**TASK STATEMENT**.
Each line of the listing that contains the word "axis" is to be copied.

**DATA PROVIDED**.

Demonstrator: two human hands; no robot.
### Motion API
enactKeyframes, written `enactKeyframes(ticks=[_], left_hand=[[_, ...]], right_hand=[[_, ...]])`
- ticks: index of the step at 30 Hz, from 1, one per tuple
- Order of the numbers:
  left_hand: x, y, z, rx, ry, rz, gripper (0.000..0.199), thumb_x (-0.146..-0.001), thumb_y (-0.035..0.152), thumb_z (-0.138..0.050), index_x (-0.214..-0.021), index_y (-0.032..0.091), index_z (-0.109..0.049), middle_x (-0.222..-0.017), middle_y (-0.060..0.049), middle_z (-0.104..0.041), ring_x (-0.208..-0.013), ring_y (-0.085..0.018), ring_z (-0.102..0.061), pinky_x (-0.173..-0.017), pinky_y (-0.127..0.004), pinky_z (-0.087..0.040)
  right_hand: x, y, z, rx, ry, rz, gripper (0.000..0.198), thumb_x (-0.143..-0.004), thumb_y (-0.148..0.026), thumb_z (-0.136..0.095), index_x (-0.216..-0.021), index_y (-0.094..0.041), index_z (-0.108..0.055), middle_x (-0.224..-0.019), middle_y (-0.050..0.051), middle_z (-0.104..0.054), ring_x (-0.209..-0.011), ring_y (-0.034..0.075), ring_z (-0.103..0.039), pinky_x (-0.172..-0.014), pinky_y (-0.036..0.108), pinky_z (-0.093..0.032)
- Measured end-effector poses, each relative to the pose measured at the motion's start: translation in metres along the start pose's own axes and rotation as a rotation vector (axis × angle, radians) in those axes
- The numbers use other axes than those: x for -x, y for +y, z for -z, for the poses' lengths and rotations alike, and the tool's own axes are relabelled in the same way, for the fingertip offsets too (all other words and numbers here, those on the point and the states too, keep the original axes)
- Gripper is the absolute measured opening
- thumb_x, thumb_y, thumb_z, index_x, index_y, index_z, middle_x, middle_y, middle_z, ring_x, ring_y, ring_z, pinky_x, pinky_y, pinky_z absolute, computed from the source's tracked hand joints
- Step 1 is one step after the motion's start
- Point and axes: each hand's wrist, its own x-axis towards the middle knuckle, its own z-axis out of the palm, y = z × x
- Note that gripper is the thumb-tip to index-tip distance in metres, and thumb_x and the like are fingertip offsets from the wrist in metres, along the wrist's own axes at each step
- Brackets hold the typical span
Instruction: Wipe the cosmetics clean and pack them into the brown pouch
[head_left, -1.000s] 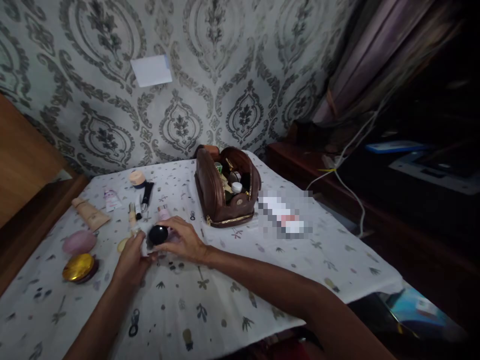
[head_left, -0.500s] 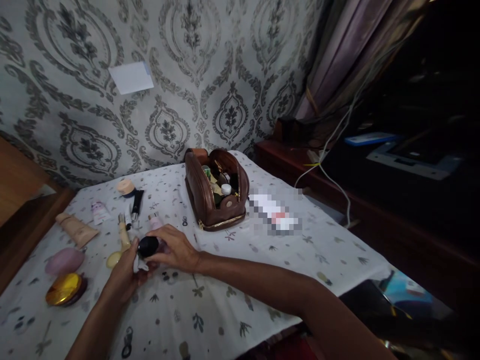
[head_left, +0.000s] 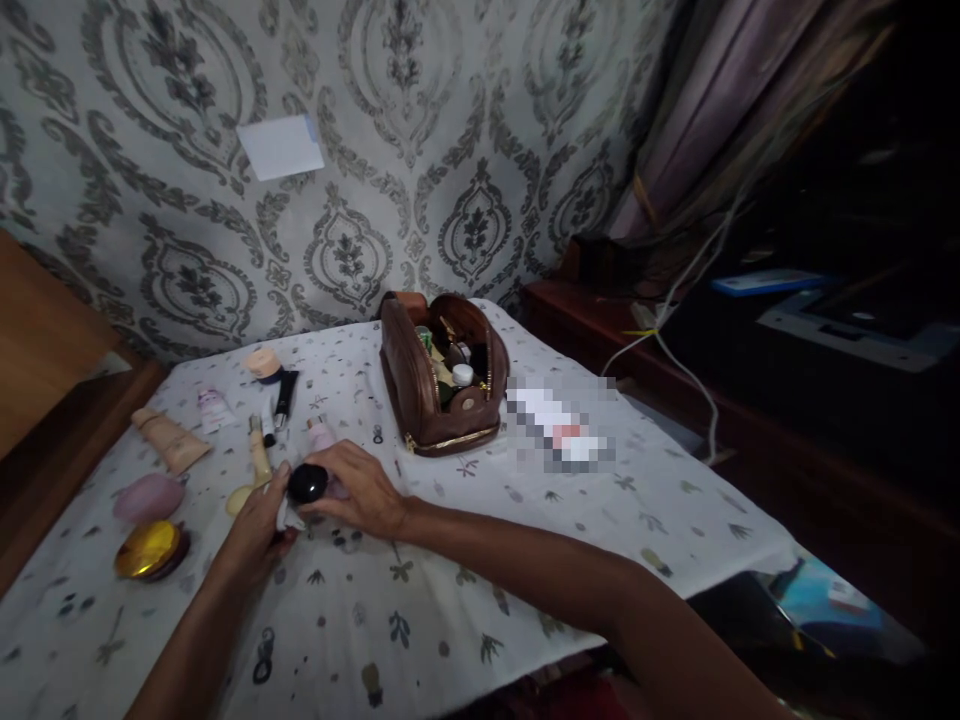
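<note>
My right hand [head_left: 364, 490] is closed around a small bottle with a shiny, round black cap [head_left: 307, 484]; most of its body is hidden by my fingers. My left hand [head_left: 255, 525] pinches a crumpled white wipe [head_left: 289, 514] against the bottle's side. Just beyond my hands lie a pink tube [head_left: 320, 432], a cream-coloured slim bottle [head_left: 259, 455] and a black tube [head_left: 286, 398]. To the left are a gold-lidded jar [head_left: 150, 550], a pink oval item [head_left: 148, 498] and a beige tube [head_left: 171, 440].
A brown cosmetic bag [head_left: 409, 400], unzipped with several items inside, stands past my right hand. Beside it lies a blurred-out white item [head_left: 555, 425]. A peach-lidded jar [head_left: 262, 364] and a pale pink tube [head_left: 214, 408] sit farther back. White cables [head_left: 701, 400] hang at right.
The view has shifted slightly, so everything sits a little farther right. The black cap has tilted more toward me; both hands keep their hold.
</note>
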Motion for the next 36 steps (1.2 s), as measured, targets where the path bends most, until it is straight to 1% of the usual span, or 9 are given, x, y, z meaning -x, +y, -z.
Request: enactKeyframes(ticks=[8, 13, 16, 21, 24, 26, 28, 31, 36], left_hand=[[0.0, 0.001, -0.007, -0.084, -0.034, -0.077, 0.059, -0.061, 0.074, -0.069, -0.054, 0.02, -0.045, -0.033, 0.006, -0.036, -0.026, -0.006, -0.031, -0.029, -0.018, -0.016], [0.006, 0.006, -0.005, -0.041, 0.039, -0.095, 0.054, -0.066, 0.064, -0.073, -0.055, 0.02, -0.044, -0.034, 0.006, -0.038, -0.028, -0.006, -0.032, -0.03, -0.018, -0.019], [0.01, 0.009, -0.006, -0.029, 0.039, -0.081, 0.048, -0.068, 0.06, -0.071, -0.057, 0.019, -0.047, -0.037, 0.005, -0.042, -0.028, -0.006, -0.033, -0.03, -0.017, -0.02], [0.012, 0.006, -0.007, -0.01, 0.065, -0.069, 0.044, -0.062, 0.056, -0.075, -0.069, 0.017, -0.054, -0.049, 0.005, -0.052, -0.041, -0.008, -0.046, -0.039, -0.016, -0.036], [0.011, 0.001, -0.008, -0.024, 0.033, -0.117, 0.044, -0.065, 0.058, -0.071, -0.076, 0.018, -0.055, -0.052, 0.005, -0.052, -0.044, -0.01, -0.047, -0.041, -0.018, -0.038], [0.012, 0.0, -0.009, -0.074, 0.029, -0.196, 0.04, -0.069, 0.054, -0.068, -0.086, 0.019, -0.059, -0.057, 0.003, -0.057, -0.049, -0.013, -0.051, -0.044, -0.02, -0.04], [0.016, 0.004, -0.014, -0.175, 0.006, -0.375, 0.035, -0.073, 0.046, -0.066, -0.097, 0.021, -0.063, -0.074, -0.001, -0.065, -0.067, -0.018, -0.061, -0.057, -0.024, -0.048], [0.029, 0.018, -0.031, -0.358, -0.14, -0.65, 0.033, -0.076, 0.034, -0.063, -0.106, 0.022, -0.067, -0.09, -0.004, -0.069, -0.09, -0.024, -0.063, -0.078, -0.028, -0.05], [0.054, 0.047, -0.089, -0.544, -0.444, -0.691, 0.047, -0.079, 0.025, -0.057, -0.127, 0.021, -0.062, -0.068, -0.001, -0.061, -0.062, -0.022, -0.055, -0.072, -0.031, -0.046]], right_hand=[[0.002, -0.001, 0.0, -0.017, 0.058, 0.031, 0.041, -0.087, -0.044, -0.068, -0.118, -0.019, -0.059, -0.104, 0.011, -0.07, -0.099, 0.025, -0.062, -0.088, 0.039, -0.05], [0.001, -0.002, -0.001, -0.032, 0.066, -0.05, 0.036, -0.088, -0.042, -0.068, -0.118, -0.022, -0.06, -0.105, 0.011, -0.068, -0.1, 0.026, -0.062, -0.088, 0.04, -0.05], [0.001, -0.001, -0.002, -0.053, 0.087, -0.099, 0.038, -0.087, -0.041, -0.07, -0.118, -0.021, -0.059, -0.107, 0.01, -0.067, -0.101, 0.024, -0.062, -0.088, 0.038, -0.05], [0.002, 0.002, -0.005, -0.082, 0.133, -0.19, 0.041, -0.082, -0.035, -0.074, -0.118, -0.021, -0.059, -0.11, 0.01, -0.067, -0.102, 0.023, -0.062, -0.089, 0.037, -0.05], [-0.002, -0.003, 0.001, -0.115, 0.175, -0.236, 0.042, -0.079, -0.032, -0.076, -0.116, -0.02, -0.059, -0.111, 0.009, -0.068, -0.101, 0.022, -0.063, -0.088, 0.036, -0.051], [-0.006, -0.013, 0.014, -0.139, 0.19, -0.257, 0.042, -0.077, -0.032, -0.077, -0.113, -0.02, -0.06, -0.108, 0.007, -0.068, -0.098, 0.021, -0.063, -0.084, 0.034, -0.052], [-0.009, -0.025, 0.034, -0.161, 0.191, -0.267, 0.041, -0.078, -0.034, -0.077, -0.113, -0.021, -0.06, -0.105, 0.005, -0.069, -0.093, 0.019, -0.064, -0.079, 0.031, -0.053], [-0.012, -0.043, 0.078, -0.177, 0.179, -0.238, 0.041, -0.077, -0.039, -0.078, -0.11, -0.021, -0.061, -0.1, 0.004, -0.069, -0.088, 0.017, -0.065, -0.075, 0.028, -0.053], [-0.015, -0.052, 0.161, -0.078, 0.302, -0.237, 0.038, -0.079, -0.04, -0.078, -0.11, -0.024, -0.063, -0.104, 0.004, -0.067, -0.09, 0.017, -0.065, -0.076, 0.03, -0.054]])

**TASK ANSWER**.
- Measured end-effector poses, each relative to the pose measured at the motion's start: translation in metres along the start pose's own axes and rotation as a rotation vector (axis × angle, radians) in those axes
- Point and axes: each hand's wrist, its own x-axis towards the middle knuckle, its own z-axis out of the palm, y = z × x

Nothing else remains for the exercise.